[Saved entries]
**********
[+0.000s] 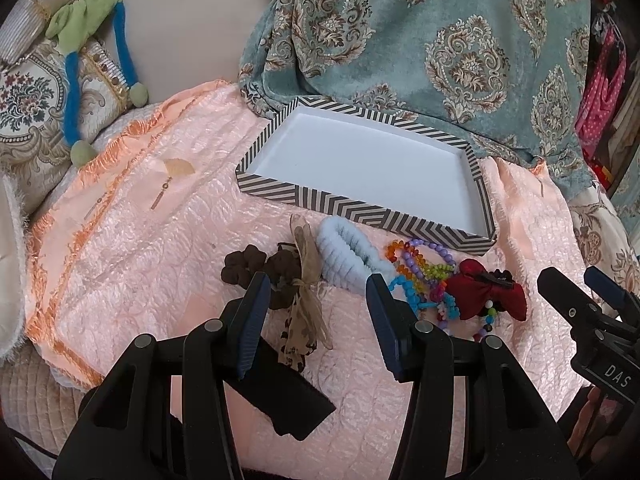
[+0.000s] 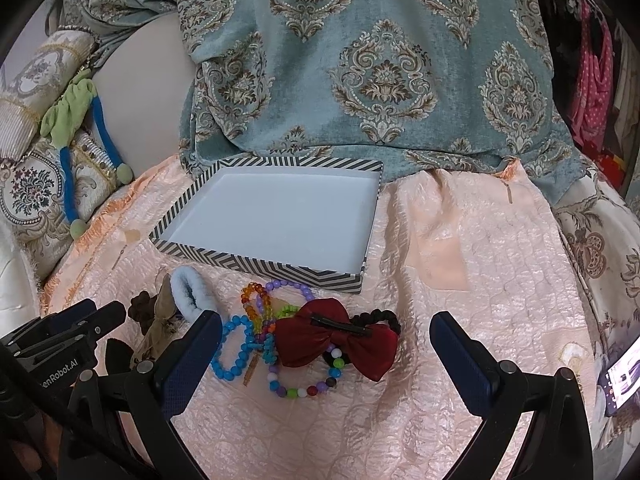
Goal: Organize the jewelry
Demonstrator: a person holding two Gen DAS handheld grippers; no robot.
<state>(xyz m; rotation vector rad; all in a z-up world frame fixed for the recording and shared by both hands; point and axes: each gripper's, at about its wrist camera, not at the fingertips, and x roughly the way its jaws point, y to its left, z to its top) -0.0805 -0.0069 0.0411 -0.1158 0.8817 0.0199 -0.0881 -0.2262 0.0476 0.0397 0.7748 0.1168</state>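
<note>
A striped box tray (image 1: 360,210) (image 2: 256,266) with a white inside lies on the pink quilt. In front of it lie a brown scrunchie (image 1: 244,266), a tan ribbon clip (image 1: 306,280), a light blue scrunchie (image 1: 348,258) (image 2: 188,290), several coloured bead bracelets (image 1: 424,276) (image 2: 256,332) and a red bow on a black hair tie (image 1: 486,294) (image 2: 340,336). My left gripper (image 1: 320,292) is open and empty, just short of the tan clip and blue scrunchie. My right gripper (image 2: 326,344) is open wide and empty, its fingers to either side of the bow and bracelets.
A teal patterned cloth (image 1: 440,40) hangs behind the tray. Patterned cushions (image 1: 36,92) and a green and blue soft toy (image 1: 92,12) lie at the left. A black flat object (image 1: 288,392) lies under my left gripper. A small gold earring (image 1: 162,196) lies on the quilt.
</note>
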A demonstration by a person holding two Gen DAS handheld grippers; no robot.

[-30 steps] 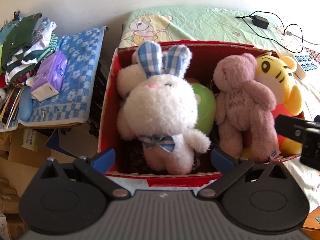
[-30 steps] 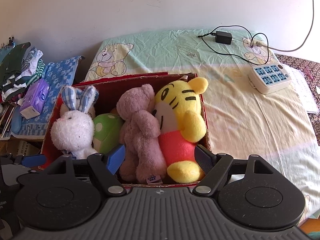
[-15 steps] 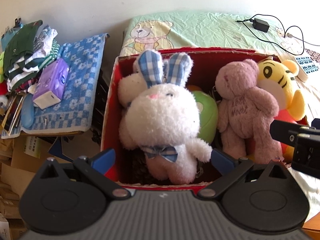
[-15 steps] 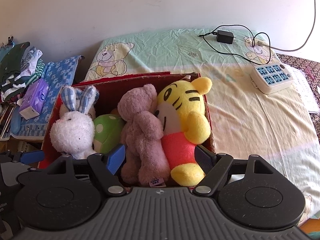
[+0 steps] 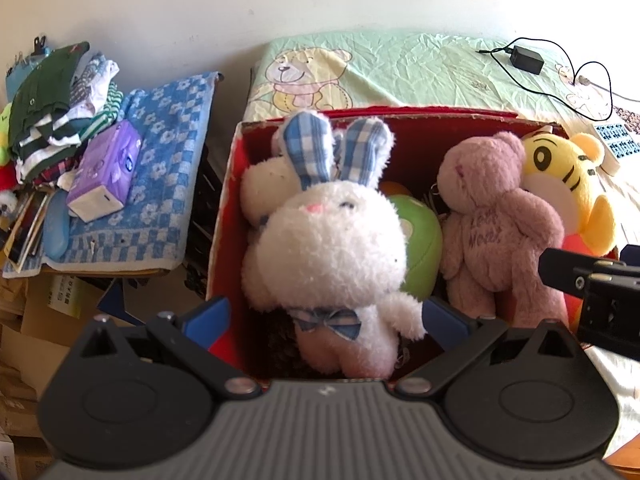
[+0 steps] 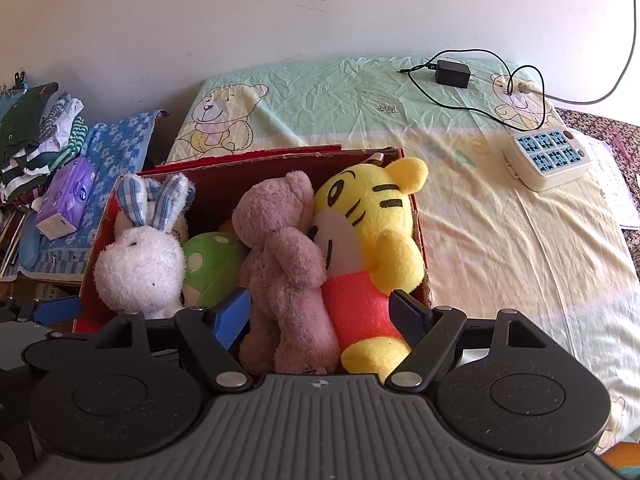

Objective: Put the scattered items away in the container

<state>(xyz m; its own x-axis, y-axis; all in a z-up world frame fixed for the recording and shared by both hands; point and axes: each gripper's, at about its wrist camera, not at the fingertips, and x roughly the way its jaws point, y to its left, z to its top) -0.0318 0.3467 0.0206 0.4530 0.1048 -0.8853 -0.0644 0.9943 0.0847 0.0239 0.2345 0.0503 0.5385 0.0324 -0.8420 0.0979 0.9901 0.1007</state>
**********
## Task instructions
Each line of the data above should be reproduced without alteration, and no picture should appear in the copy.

## Answer area
[+0.000s] 
[+0.000s] 
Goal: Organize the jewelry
Demonstrator: a person holding two Gen DAS handheld grippers; no robot.
<state>(xyz m; rotation vector rad; all in a z-up world frame fixed for the recording and shared by both hands; point and axes: each gripper's, at about its wrist camera, not at the fingertips, and x roughly the way its jaws point, y to its left, z to its top) -0.0805 -0.0069 0.0411 -0.1158 0.8817 0.0199 -0.0881 -0.2262 0.0476 0.0397 0.7748 0.1168</state>
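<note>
A striped box tray (image 1: 360,210) (image 2: 256,266) with a white inside lies on the pink quilt. In front of it lie a brown scrunchie (image 1: 244,266), a tan ribbon clip (image 1: 306,280), a light blue scrunchie (image 1: 348,258) (image 2: 188,290), several coloured bead bracelets (image 1: 424,276) (image 2: 256,332) and a red bow on a black hair tie (image 1: 486,294) (image 2: 340,336). My left gripper (image 1: 320,292) is open and empty, just short of the tan clip and blue scrunchie. My right gripper (image 2: 326,344) is open wide and empty, its fingers to either side of the bow and bracelets.
A teal patterned cloth (image 1: 440,40) hangs behind the tray. Patterned cushions (image 1: 36,92) and a green and blue soft toy (image 1: 92,12) lie at the left. A black flat object (image 1: 288,392) lies under my left gripper. A small gold earring (image 1: 162,196) lies on the quilt.
</note>
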A demonstration by a person holding two Gen DAS handheld grippers; no robot.

[-30 steps] 
[-30 steps] 
[-15 steps] 
[-15 steps] 
[+0 steps] 
[+0 steps] 

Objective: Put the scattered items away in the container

<state>(xyz m; its own x-axis, y-axis; all in a z-up world frame fixed for the recording and shared by both hands; point and axes: each gripper's, at about its wrist camera, not at the fingertips, and x roughly the way its jaws point, y to its left, z to its top) -0.0318 0.3467 0.0206 0.4530 0.1048 -0.8853 -0.0644 0.9943 0.0847 0.0239 0.2345 0.0503 0.5385 0.0324 -0.8420 0.0979 0.9901 0.1007</state>

That is the entire output.